1832 Colombian presidential election
| 9 March 1832 |

= 1832 Colombian presidential election =

Indirect presidential elections were held in the Republic of New Granada on 9 March 1832. Francisco de Paula Santander was elected president, whilst José Ignacio de Márquez was elected vice president.

==Background==
Joaquín Mosquera was elected President in May 1830, but was forced out of office on 4 September that year under pressure from the military. General Rafael Urdaneta was appointed interim president the following day whilst a response from former President Simón Bolívar on whether he would return to the Presidency was awaited. However, he refused to accept the post, and gave his support to Urdaneta. Bolívar died in December.

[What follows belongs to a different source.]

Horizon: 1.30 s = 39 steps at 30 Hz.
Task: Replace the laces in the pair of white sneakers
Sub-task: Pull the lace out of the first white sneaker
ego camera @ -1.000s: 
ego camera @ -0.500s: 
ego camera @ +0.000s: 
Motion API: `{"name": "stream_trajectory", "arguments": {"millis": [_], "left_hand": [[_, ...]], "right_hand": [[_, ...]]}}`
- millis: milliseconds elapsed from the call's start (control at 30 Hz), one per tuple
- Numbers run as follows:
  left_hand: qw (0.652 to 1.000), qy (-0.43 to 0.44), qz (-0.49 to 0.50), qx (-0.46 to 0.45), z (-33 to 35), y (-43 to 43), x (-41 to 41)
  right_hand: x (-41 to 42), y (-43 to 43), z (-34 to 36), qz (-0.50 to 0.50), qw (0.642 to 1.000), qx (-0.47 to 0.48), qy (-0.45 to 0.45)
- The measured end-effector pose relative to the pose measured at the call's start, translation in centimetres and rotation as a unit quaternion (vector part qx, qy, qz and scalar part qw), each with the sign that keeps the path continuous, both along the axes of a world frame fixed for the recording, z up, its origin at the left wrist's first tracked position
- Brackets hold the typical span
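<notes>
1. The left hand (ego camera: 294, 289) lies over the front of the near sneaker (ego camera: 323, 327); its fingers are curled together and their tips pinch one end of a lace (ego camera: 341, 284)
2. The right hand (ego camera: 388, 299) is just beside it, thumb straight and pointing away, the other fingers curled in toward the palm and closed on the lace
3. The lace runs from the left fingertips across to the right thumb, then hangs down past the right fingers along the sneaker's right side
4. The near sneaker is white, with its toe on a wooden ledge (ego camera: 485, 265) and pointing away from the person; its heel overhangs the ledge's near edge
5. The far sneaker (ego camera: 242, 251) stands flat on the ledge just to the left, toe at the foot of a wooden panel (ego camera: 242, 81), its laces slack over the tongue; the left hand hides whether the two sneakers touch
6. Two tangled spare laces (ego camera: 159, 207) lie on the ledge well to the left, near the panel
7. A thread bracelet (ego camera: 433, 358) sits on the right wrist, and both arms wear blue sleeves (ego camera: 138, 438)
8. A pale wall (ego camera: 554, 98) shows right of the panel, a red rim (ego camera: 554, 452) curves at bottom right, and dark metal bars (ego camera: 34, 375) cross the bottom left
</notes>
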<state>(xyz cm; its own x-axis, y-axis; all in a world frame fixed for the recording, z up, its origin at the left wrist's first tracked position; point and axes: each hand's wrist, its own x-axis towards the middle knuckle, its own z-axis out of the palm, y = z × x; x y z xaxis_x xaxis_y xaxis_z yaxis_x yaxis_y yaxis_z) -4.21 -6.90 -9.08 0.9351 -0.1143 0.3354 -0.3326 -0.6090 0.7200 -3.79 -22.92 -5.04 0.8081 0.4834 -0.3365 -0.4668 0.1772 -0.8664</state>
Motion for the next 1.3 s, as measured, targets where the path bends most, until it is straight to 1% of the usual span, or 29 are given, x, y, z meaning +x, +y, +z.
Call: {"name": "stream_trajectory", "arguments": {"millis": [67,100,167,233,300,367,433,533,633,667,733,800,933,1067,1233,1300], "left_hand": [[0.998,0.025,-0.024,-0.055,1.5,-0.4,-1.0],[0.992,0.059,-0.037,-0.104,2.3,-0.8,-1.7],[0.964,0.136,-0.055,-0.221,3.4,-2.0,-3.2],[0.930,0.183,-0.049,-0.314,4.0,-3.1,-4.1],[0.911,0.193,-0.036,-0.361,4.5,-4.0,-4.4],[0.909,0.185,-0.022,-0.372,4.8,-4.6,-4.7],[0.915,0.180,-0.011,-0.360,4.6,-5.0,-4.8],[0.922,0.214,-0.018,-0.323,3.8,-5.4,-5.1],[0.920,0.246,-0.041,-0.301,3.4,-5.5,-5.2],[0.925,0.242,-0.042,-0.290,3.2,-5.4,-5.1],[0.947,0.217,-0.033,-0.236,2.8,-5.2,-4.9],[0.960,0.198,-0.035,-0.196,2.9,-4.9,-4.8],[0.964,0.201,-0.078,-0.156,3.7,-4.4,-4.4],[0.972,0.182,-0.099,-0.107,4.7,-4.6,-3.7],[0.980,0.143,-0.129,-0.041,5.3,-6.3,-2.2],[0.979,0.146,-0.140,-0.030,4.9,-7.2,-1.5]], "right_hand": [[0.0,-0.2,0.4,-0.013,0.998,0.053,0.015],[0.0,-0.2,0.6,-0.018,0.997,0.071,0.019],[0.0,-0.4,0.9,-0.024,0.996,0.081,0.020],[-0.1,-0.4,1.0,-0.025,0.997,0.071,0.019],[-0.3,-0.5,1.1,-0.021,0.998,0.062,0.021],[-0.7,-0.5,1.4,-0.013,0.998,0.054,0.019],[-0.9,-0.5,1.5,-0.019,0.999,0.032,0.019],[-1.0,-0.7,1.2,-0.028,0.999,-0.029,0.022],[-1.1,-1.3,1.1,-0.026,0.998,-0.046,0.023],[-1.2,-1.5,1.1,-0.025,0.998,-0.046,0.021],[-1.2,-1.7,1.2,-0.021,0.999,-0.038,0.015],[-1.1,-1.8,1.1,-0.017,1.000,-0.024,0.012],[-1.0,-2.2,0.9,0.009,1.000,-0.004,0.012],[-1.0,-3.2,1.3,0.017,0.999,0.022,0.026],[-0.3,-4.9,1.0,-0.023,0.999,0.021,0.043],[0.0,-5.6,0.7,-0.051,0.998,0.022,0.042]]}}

Following a brief civil war in early 1831, Urdaneta left office and elections were held for a Constituent Assembly. A new constitution was drafted, and the Assembly elected an interim President to serve until the first normal term of office would start on 1 April 1833.

==Results==
===President===

| Candidate | Votes | % |
| Francisco de Paula Santander | 49 | 75.38 |
| Joaquín Mosquera | 6 | 9.23 |
| Others | 10 | 15.38 |
| Total | 65 | 100.00 |
Source: Historia electoral colombiana

===Vice President===
After fifteen rounds of voting, José Ignacio de Márquez was elected with 42 votes to the 20 received by José María Obando.